FEB 7, 2018
Especially in hindsight, it is easy to point out the obviousness of the Internet stock bubble in the late 90’s and the subprime-mortgage-driven real estate bubble that max-inflated in 2006. They were parabolic and contained within silos; you could point to the specific-to-them factors that were feeding such wild and unsustainable price levitation.
But what about when The Fed prints so much money over such a long period of time that it seeps into every nook and cranny of the entire economy? And how much more difficult is it to recognize a bubble when most every asset class is part of it?
Rickards flatly states:
Bernanke and Yellen did not get a residential real estate bubble. Instead, they got an “everything bubble.” In the fullness of time, this will be viewed as the greatest blunder in the history of central banking.
What happens when you print $8.3 trillion in money and only get $2.1 trillion of growth? What happened to the extra $6.2 trillion of printed money?
The answer is that it went into assets. Stocks, bonds, emerging-market debt and real estate have all been pumped up by central bank money printing.

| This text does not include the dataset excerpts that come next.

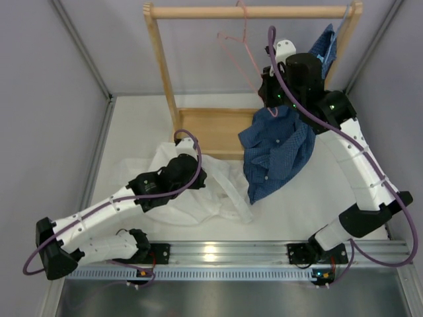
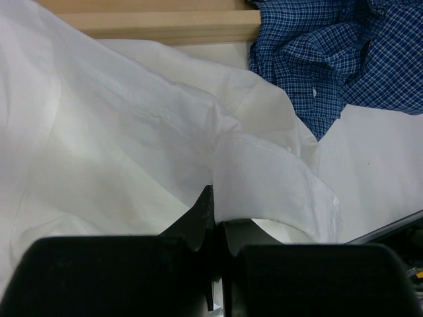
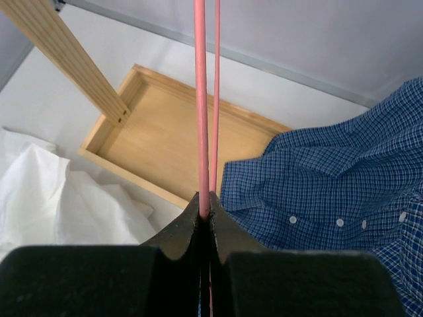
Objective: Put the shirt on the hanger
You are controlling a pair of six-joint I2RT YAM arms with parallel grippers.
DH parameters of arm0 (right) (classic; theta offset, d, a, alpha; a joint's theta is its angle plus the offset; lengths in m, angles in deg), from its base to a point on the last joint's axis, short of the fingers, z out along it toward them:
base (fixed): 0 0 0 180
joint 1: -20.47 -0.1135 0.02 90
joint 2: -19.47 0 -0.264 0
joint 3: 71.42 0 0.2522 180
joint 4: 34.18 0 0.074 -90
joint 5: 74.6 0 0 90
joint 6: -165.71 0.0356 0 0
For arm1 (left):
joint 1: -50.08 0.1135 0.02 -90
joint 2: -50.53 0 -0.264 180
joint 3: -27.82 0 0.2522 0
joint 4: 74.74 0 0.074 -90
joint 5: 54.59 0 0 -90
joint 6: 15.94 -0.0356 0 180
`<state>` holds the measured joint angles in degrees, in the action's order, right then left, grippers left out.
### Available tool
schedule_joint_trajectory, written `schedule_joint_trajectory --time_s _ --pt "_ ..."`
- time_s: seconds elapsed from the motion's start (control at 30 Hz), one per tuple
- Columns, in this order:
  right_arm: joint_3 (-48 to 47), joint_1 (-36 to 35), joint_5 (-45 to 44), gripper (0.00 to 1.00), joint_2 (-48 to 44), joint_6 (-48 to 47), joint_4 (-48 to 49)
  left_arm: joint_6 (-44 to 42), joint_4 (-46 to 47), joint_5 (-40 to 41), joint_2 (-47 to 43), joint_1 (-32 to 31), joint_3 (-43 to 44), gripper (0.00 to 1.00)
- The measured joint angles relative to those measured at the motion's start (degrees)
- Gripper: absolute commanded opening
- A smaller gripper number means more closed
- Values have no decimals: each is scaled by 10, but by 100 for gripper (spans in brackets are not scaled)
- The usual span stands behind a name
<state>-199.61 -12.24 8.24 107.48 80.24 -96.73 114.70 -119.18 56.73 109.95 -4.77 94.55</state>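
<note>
Left claw [image 2: 213, 198]: fingers together, pinching a fold of the shirt [image 2: 119, 145]
Right claw [image 3: 205, 206]: clamped on a wire of the hanger [image 3: 200, 99]
Left arm: stretched low over the table [image 1: 317, 198], wrist down on the cloth
Right arm: reared high, elbow bent, wrist up beside the blue checked shirt [image 1: 277, 148]
Shirt: crumpled on the table before the wooden rack [image 1: 162, 72]
Hanger: hook over the rack's top rail

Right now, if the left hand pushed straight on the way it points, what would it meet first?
The shirt: the left hand is shut on a fold, and more white cloth lies piled ahead. Beyond it, probably the wooden rack base, though depth is unclear.
</note>
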Motion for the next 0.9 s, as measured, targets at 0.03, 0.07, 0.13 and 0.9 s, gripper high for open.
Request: schedule_joint_trajectory --time_s 0.03,0.07,0.13,0.9 --pt "0 0 3 0 -3 1 4 0 0 3 2 1 4 0" --pt "0 0 6 0 -7 2 7 1 0 5 3 3 6 0" --pt "0 0 13 0 -13 4 18 2 0 5 11 11 7 0" --pt "313 0 165 0 -305 21 65 -42 14 -128 125 192 44 0"
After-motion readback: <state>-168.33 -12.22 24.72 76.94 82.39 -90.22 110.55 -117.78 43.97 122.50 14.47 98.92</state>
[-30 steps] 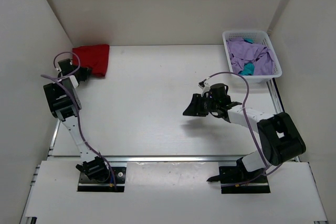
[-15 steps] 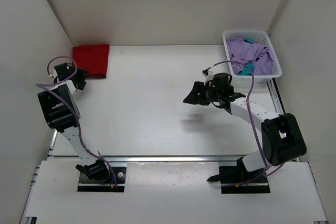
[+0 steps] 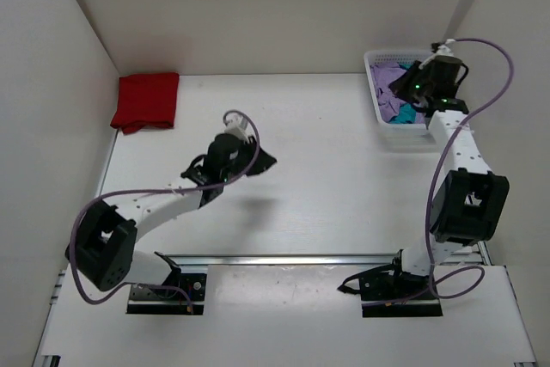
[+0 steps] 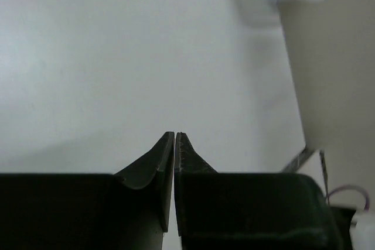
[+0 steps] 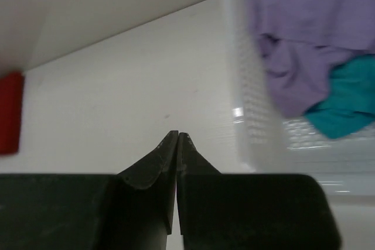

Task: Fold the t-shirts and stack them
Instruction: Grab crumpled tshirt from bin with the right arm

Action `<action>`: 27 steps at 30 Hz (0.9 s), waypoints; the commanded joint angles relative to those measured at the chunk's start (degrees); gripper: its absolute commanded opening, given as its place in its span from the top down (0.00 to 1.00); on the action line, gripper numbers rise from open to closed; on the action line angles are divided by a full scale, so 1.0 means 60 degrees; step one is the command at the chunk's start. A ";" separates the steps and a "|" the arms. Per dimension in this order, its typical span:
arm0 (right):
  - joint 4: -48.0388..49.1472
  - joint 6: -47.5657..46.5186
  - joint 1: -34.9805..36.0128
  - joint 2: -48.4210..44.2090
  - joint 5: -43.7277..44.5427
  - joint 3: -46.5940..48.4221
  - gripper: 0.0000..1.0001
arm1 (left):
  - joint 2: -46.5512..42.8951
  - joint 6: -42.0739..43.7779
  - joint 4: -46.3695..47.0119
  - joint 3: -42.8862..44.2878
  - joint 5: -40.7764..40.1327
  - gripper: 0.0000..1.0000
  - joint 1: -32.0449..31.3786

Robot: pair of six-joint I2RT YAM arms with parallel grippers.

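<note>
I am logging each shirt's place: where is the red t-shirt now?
In the top view, the red t-shirt lies folded in the far left corner of the table, opposite the white basket.

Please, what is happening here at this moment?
T-shirts are being folded and stacked by a robot, and the job is partway done. The red t-shirt lies folded at the far left corner of the table. The lavender t-shirt and the teal t-shirt lie crumpled in the white mesh basket at the far right. The right gripper is at the basket, shut and empty. The left gripper is over the middle of the table, also shut and empty.
</note>
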 commanded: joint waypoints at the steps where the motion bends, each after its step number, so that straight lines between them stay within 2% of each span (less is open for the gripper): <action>1: -0.0400 -0.0202 -0.1225 0.0859 0.0597 0.0582 0.99 | -0.0684 0.0065 0.0752 -0.2002 0.0268 0.83 -0.0493; 5: -0.0575 -0.0595 -0.1771 0.2352 0.0845 0.1811 0.93 | -0.1152 0.0164 0.0801 -0.3340 0.0888 0.79 -0.1139; 9: -0.0647 -0.0450 -0.2385 0.4079 0.0262 0.3420 0.72 | -0.1855 0.0209 0.1048 -0.4278 0.1429 0.73 -0.1462; 11: -0.0939 -0.0465 -0.2620 0.4900 0.0086 0.4313 0.66 | -0.2148 0.0296 0.1151 -0.4513 0.1647 0.72 -0.1361; 15: -0.1614 -0.0246 -0.2767 0.6673 -0.0206 0.6481 0.61 | -0.2589 0.0575 0.0931 -0.4588 0.1882 0.68 -0.0878; 20: -0.2536 -0.0201 -0.2650 0.8448 -0.0356 0.8945 0.62 | -0.2429 0.0605 0.1004 -0.4631 0.1985 0.67 -0.0686; 22: -0.2961 -0.0142 -0.2562 0.9253 -0.0485 1.0187 0.67 | -0.2122 0.0517 0.1092 -0.4632 0.2059 0.67 -0.0730; 24: -0.3401 0.0003 -0.2562 0.9840 -0.0603 1.1198 0.81 | -0.1815 0.0545 0.1151 -0.4559 0.2045 0.67 -0.0847; 26: -0.4175 0.0033 -0.2591 1.0426 -0.0706 1.2749 0.93 | -0.1653 0.0444 0.1180 -0.4486 0.2031 0.67 -0.0848; 27: -0.4338 -0.0010 -0.2548 1.0471 -0.0706 1.2989 0.98 | -0.1594 0.0429 0.1180 -0.4471 0.2030 0.67 -0.0818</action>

This conundrum of how central banks unwind easy money without causing a recession (or worse) is just one small part of a risky mosaic.
Smart investors should prepare now with reduced exposure to stocks and increased allocations to cash and gold.
Lastly, William White, the former chief economist for the Basel, Switzerland-based BIS (“The central bankers’ central bank”) summed it up in no less stark terms than these: “All the market indicators right now look very similar to what we saw before the Lehman crisis, but the lesson has somehow been forgotten.”